● Problem requirements
Since the pictures are not wanted, retype the listing below exactly and without them.

========================================

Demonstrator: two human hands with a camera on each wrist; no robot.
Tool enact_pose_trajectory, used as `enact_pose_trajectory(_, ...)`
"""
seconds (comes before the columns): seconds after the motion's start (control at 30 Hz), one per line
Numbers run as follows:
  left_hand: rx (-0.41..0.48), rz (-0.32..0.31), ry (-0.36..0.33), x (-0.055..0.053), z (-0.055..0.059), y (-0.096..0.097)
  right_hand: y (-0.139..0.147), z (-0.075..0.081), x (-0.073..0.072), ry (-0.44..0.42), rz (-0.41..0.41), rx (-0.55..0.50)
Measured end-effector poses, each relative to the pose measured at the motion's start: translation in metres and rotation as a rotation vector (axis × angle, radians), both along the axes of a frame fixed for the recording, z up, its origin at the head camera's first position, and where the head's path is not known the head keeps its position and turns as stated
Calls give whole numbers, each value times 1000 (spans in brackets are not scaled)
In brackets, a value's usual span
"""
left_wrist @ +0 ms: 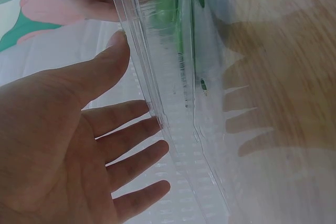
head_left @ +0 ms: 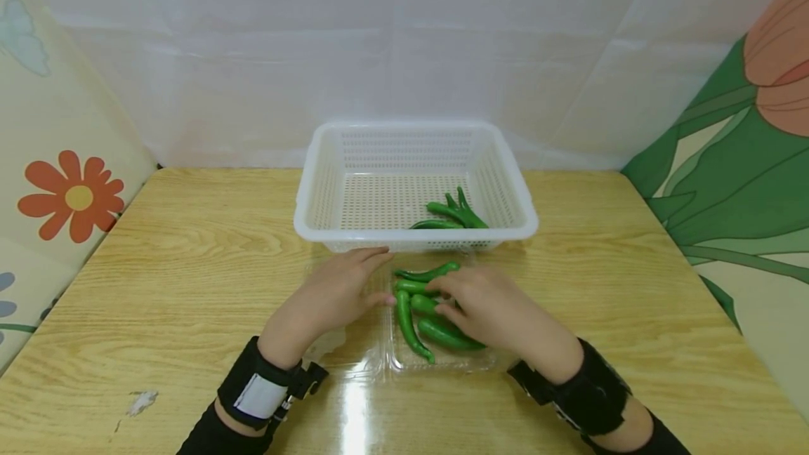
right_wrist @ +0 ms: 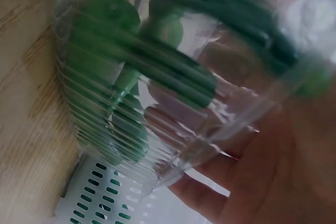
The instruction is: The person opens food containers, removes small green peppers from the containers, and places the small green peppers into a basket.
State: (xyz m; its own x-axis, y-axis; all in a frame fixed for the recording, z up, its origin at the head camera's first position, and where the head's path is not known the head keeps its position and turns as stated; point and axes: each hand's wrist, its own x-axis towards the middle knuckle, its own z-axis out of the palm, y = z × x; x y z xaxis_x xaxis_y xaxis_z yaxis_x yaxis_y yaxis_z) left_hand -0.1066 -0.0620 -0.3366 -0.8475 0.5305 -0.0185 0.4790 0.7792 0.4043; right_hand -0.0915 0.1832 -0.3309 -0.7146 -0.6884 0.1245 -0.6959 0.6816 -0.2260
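A clear plastic clamshell box (head_left: pixel 468 367) lies opened out on the table, its lid side (head_left: pixel 354 367) to the left. Several green chili peppers (head_left: pixel 407 325) rest in the right half. My right hand (head_left: pixel 496 304) reaches over them, bent fingers and thumb at the peppers in the middle; I cannot tell whether it grips one. Through the box wall, the right wrist view shows blurred peppers (right_wrist: pixel 178 77) in front of the fingers. My left hand (head_left: pixel 331 293) hovers over the lid side, fingers extended, thumb near the fold. In the left wrist view, its fingertips are right at the plastic edge.
Behind the box stands a white perforated basket (head_left: pixel 413 235), with several green chili peppers (head_left: pixel 458 213) at its front right. White sheeting (head_left: pixel 404 55) hangs behind the wooden table (head_left: pixel 208 230). Patterned panels flank both sides. A pale worn patch (head_left: pixel 142 402) marks the table's front left.
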Motion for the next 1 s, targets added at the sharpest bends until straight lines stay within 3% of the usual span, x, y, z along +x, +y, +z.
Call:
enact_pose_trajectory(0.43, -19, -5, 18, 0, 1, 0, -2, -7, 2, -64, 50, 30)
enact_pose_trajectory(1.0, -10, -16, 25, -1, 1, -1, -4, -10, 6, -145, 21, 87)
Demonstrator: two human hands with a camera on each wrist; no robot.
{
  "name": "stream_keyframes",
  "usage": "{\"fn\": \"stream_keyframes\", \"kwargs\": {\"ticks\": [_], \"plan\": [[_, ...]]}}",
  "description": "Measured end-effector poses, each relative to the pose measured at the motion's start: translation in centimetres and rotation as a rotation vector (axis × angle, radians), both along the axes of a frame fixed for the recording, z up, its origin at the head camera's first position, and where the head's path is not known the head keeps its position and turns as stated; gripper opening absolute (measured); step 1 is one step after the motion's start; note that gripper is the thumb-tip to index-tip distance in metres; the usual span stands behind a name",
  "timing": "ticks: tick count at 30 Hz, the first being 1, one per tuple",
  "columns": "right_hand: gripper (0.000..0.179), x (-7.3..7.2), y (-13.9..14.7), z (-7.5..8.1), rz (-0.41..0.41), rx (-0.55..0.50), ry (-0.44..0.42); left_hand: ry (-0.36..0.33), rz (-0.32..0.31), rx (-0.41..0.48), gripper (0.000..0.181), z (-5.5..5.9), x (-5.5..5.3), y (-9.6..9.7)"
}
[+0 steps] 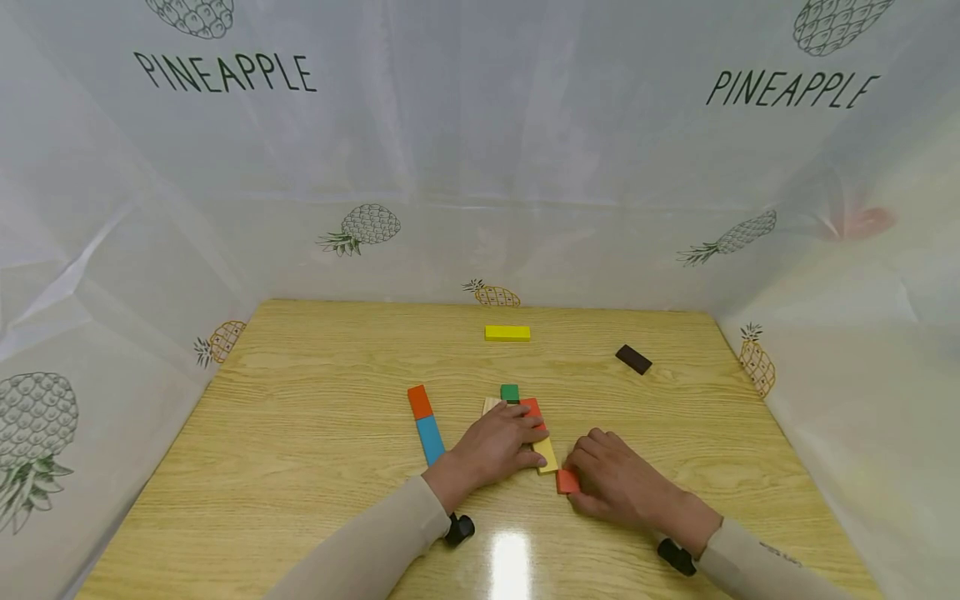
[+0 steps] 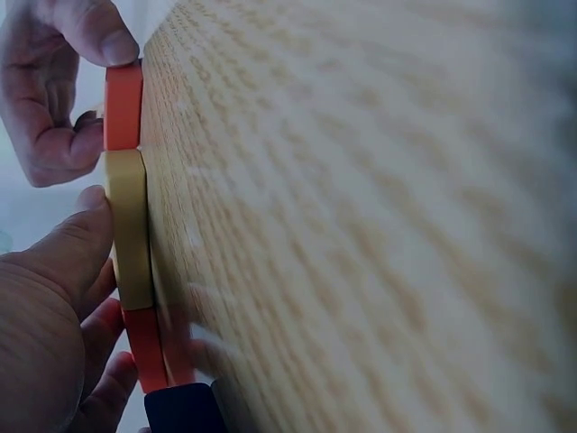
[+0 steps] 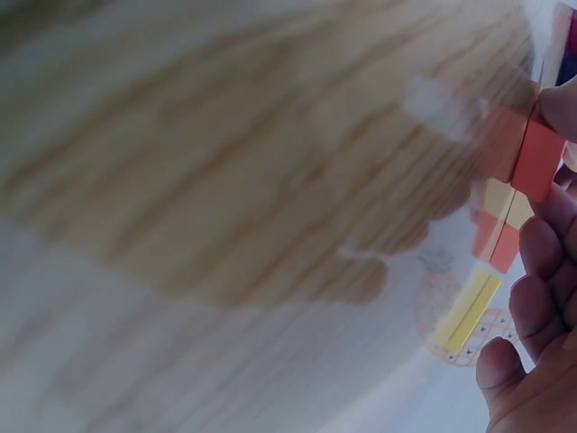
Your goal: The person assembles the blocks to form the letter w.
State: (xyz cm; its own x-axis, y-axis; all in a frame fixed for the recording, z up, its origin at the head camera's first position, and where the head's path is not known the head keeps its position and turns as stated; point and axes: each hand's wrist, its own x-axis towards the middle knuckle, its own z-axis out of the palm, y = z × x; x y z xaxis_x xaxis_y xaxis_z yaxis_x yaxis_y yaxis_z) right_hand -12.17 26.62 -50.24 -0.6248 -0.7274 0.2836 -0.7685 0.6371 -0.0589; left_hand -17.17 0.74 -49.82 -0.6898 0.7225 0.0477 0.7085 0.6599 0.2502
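My left hand [image 1: 495, 446] lies across a row of wooden blocks. Its fingers reach over a red block [image 1: 532, 408], and its thumb touches a yellow block [image 1: 545, 457], whose end meets the red one. My right hand [image 1: 622, 479] pinches a small orange-red block [image 1: 567, 482] between thumb and fingers, close to the near end of the yellow block. In the left wrist view that orange-red block [image 2: 123, 106] stands in line with the yellow block [image 2: 129, 230]. A green block [image 1: 510, 392] and a pale wood block [image 1: 492, 405], partly hidden, lie just beyond the left fingers.
Left of the left hand, an orange block [image 1: 420, 402] and a blue block [image 1: 430, 440] form a slanting line. Farther back lie a bright yellow block [image 1: 507, 333] and a dark brown block [image 1: 633, 359]. A pineapple-print sheet [image 1: 480, 167] hangs around the wood-grain table [image 1: 300, 467].
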Motion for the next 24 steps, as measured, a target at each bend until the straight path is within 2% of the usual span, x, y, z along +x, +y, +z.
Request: {"fn": "stream_keyframes", "kwargs": {"ticks": [24], "plan": [[0.026,-0.03,0.23,-0.05,0.005,-0.005,0.014,-0.002,-0.003,0.004,0.049,0.09,0.07,-0.03]]}}
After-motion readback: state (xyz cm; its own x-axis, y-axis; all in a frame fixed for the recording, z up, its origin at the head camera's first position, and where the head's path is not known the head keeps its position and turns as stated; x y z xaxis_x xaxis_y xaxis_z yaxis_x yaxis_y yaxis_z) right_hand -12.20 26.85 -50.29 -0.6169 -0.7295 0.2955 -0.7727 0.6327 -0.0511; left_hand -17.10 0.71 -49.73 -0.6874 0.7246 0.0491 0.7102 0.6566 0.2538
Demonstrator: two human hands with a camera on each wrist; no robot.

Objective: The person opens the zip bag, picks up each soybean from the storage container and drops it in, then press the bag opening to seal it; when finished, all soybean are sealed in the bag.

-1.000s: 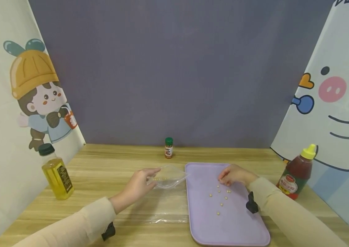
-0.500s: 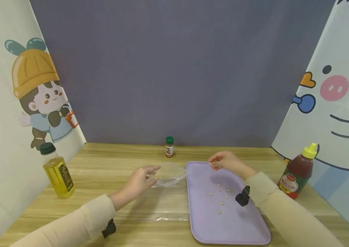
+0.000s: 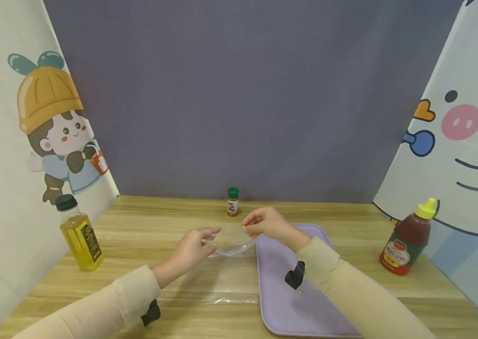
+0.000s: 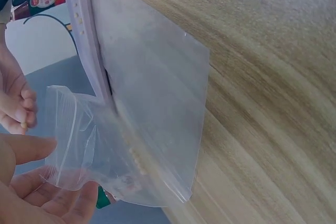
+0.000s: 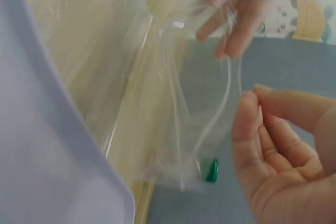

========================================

● Problem solution
Demonstrator: two human hands with a camera on each wrist; no robot.
Tool enact_pose_trajectory, used as `enact_pose_trajectory(_, ...)`
"""
seconds (comes before the columns): seconds after the motion's start (control at 30 Hz), one per line
Numbers run as follows:
  left_hand: rx (-0.41..0.48), rz (-0.32..0.31), ry (-0.36..0.33), x (-0.055..0.053), z (-0.055..0.059), y (-0.096..0.097)
  right_hand: y (-0.139..0.147), z (-0.075..0.081), x (-0.073..0.072), ry (-0.44..0.42), rz (-0.41..0.41), rx (-0.55..0.50)
Measured end-effector poses, each relative to the pose measured at the motion's start: translation in metres and rotation as a rotation vector (axis × angle, radians), both along the axes of a frame fixed for the recording, z up, its origin at the head camera's first position, and where the head's path is not known the head keeps its position and turns as stated
Calls give whole numbers, each value times 1000 (spans in brackets are not scaled)
In brackets, a value's usual span
"""
left_wrist @ +0 ms: 
head_left @ +0 ms: 
right_wrist @ +0 ms: 
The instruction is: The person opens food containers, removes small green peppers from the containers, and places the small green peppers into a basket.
State: (xyz m; its own x-axis, y-axis; all in a frame fixed for the recording, z up, its origin at the head camera's first position, and where the head's path is not known the head keeps its position and turns as stated; point and axes: each hand's wrist, its own x-axis towards the middle knuckle, its own z-axis out of the palm, y = z × x; x y z xaxis_x xaxis_y xaxis_z yaxis_x yaxis_y yaxis_z) left_hand -0.1066 -0.0620 -0.3366 -0.8475 0.5305 -0.0185 0.4790 0.7792 0.4043; right_hand -0.0915 0.1832 -0.3309 -0.7146 -0.6884 0.1245 -0.6959 0.6816 -0.2260
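A clear plastic clamshell box (head_left: pixel 468 367) lies opened out on the table, its lid side (head_left: pixel 354 367) to the left. Several green chili peppers (head_left: pixel 407 325) rest in the right half. My right hand (head_left: pixel 496 304) reaches over them, bent fingers and thumb at the peppers in the middle; I cannot tell whether it grips one. Through the box wall, the right wrist view shows blurred peppers (right_wrist: pixel 178 77) in front of the fingers. My left hand (head_left: pixel 331 293) hovers over the lid side, fingers extended, thumb near the fold. In the left wrist view, its fingertips are right at the plastic edge.
Behind the box stands a white perforated basket (head_left: pixel 413 235), with several green chili peppers (head_left: pixel 458 213) at its front right. White sheeting (head_left: pixel 404 55) hangs behind the wooden table (head_left: pixel 208 230). Patterned panels flank both sides. A pale worn patch (head_left: pixel 142 402) marks the table's front left.
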Motion for the next 1 s, targets added at the sharpest bends until straight lines stay within 3% of the usual span, x, y, z along +x, +y, +z.
Call:
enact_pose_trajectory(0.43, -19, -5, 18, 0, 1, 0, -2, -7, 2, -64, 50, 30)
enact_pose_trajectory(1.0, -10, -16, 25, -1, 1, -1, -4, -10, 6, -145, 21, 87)
Demonstrator: two human hands with a camera on each wrist; no robot.
{
  "name": "stream_keyframes",
  "usage": "{\"fn\": \"stream_keyframes\", \"kwargs\": {\"ticks\": [_], \"plan\": [[_, ...]]}}",
  "description": "Measured end-effector poses, each relative to the pose measured at the motion's start: translation in centimetres and rotation as a rotation vector (axis × angle, radians), both along the axes of a frame fixed for the recording, z up, its origin at the head camera's first position, and where the head's path is not known the head keeps its position and turns as stated; gripper opening absolute (measured); step 1 is one step after the motion's start; note that gripper is the thumb-tip to index-tip distance in metres; the usual span stands behind a name",
  "timing": "ticks: tick count at 30 Hz, the first being 1, one per tuple",
  "columns": "right_hand: gripper (0.000..0.179), x (-7.3..7.2), y (-13.9..14.7), z (-7.5..8.1), rz (-0.41..0.41), rx (-0.55..0.50), ry (-0.44..0.42); left_hand: ry (-0.36..0.33), rz (-0.32..0.31), rx (-0.41..0.48), gripper (0.000..0.181), z (-5.5..5.9), x (-5.5..5.3), y (-9.6..9.7)"
}
[+0 steps] 
[+0 steps] 
[+0 steps] 
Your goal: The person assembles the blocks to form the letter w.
State: (xyz cm; its own x-axis, y-axis; all in a frame fixed for the recording, z up, its origin at the head camera's first position, and where the head's path is not known the head keeps its position and turns as stated; point and axes: each hand's wrist, its own x-axis towards the middle knuckle, its own z-axis out of the palm, y = z × x; x y z xaxis_x xaxis_y xaxis_z yaxis_x yaxis_y yaxis_z) right_hand -12.17 26.62 -50.24 -0.6248 -0.7274 0.2836 -0.7685 0.6371 -0.0589; left_hand -17.17 0.74 -49.82 -0.6898 0.7225 0.0477 0.7085 0.6599 0.2502
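My left hand [image 1: 495, 446] lies across a row of wooden blocks. Its fingers reach over a red block [image 1: 532, 408], and its thumb touches a yellow block [image 1: 545, 457], whose end meets the red one. My right hand [image 1: 622, 479] pinches a small orange-red block [image 1: 567, 482] between thumb and fingers, close to the near end of the yellow block. In the left wrist view that orange-red block [image 2: 123, 106] stands in line with the yellow block [image 2: 129, 230]. A green block [image 1: 510, 392] and a pale wood block [image 1: 492, 405], partly hidden, lie just beyond the left fingers.
Left of the left hand, an orange block [image 1: 420, 402] and a blue block [image 1: 430, 440] form a slanting line. Farther back lie a bright yellow block [image 1: 507, 333] and a dark brown block [image 1: 633, 359]. A pineapple-print sheet [image 1: 480, 167] hangs around the wood-grain table [image 1: 300, 467].
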Motion for the next 24 steps, as measured, a target at each bend until the straight path is within 2% of the usual span, x, y, z along +x, +y, +z.
Request: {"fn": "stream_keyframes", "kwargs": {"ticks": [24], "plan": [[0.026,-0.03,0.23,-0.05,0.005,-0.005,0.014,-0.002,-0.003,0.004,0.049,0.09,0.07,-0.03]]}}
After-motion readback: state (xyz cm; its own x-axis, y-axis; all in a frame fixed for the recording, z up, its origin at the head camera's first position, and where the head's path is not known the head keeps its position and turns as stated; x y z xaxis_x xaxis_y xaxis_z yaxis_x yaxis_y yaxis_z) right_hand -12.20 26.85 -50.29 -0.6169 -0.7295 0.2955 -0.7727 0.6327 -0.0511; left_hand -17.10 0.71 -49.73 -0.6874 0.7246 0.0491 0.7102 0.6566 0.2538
Demonstrator: two human hands with a camera on each wrist; no robot.

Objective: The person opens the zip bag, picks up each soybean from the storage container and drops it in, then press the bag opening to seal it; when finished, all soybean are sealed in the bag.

-1.000s: 
-0.500s: 
+0.000s: 
+0.000s: 
+0.000s: 

That completes the response.